What is being asked:
The answer is the set of lines that include "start", copied from the data below.

*** Opening Information given ***

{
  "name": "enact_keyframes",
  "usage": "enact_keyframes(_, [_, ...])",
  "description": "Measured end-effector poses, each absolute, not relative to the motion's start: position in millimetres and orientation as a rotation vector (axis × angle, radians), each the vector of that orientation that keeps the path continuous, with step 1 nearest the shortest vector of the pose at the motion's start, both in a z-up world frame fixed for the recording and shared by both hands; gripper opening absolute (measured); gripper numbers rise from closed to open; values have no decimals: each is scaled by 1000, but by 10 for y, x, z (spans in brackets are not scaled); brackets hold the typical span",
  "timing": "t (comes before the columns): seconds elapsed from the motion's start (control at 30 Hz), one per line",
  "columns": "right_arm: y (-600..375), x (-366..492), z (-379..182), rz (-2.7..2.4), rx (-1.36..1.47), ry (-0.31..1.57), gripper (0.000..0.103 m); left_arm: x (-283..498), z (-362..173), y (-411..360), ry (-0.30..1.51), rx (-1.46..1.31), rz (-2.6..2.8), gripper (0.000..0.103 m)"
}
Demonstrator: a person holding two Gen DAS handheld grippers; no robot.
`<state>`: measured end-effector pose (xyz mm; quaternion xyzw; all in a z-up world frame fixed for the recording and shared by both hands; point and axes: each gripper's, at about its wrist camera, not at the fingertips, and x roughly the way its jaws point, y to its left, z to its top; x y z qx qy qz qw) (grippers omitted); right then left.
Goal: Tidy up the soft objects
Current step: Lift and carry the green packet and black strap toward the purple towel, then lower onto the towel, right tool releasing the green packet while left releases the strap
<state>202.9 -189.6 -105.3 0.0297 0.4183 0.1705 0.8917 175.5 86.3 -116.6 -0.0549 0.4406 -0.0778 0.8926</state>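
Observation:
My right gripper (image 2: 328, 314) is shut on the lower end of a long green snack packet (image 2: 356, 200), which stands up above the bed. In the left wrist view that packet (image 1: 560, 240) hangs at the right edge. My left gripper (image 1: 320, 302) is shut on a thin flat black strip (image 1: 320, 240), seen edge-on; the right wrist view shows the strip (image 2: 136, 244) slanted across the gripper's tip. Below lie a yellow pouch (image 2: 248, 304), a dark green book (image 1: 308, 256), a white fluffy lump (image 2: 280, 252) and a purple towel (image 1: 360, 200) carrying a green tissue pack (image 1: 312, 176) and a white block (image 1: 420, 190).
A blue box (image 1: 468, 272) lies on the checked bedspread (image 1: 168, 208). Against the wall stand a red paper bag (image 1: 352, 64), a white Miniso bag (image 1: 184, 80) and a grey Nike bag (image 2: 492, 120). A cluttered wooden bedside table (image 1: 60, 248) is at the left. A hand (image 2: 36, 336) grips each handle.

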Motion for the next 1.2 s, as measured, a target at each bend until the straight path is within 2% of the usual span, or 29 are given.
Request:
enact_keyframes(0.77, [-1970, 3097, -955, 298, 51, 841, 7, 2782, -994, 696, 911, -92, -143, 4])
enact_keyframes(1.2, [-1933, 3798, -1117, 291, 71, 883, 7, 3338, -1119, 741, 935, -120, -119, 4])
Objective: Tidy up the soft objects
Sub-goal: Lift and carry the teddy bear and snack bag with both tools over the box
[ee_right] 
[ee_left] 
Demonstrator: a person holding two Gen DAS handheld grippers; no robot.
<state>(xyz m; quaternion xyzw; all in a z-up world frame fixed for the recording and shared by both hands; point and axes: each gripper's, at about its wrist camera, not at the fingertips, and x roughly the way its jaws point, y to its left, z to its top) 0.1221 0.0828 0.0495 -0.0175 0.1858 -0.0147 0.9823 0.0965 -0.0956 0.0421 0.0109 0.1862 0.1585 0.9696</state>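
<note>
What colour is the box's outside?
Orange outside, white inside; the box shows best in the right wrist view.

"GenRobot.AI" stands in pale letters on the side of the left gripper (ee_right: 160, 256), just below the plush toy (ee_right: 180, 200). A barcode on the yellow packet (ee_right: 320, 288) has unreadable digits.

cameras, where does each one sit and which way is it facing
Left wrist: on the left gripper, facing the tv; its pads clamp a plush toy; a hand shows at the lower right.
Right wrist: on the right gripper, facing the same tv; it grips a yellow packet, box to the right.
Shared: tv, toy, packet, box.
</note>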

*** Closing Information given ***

Problem solution:
  "description": "Measured end-effector poses, each absolute, not relative to the motion's start: position in millimetres and orientation as a rotation vector (axis × angle, radians), each the vector of that orientation that keeps the path continuous, with step 1 nearest the shortest vector of the pose at the motion's start, both in a z-up world frame fixed for the recording and shared by both hands; gripper opening absolute (measured); gripper numbers rise from closed to open; values have no decimals: each is scaled by 1000, but by 10 for y, x, z (spans in brackets are not scaled); brackets hold the typical span",
  "timing": "t (comes before the columns): seconds elapsed from the motion's start (control at 30 Hz), one per line",

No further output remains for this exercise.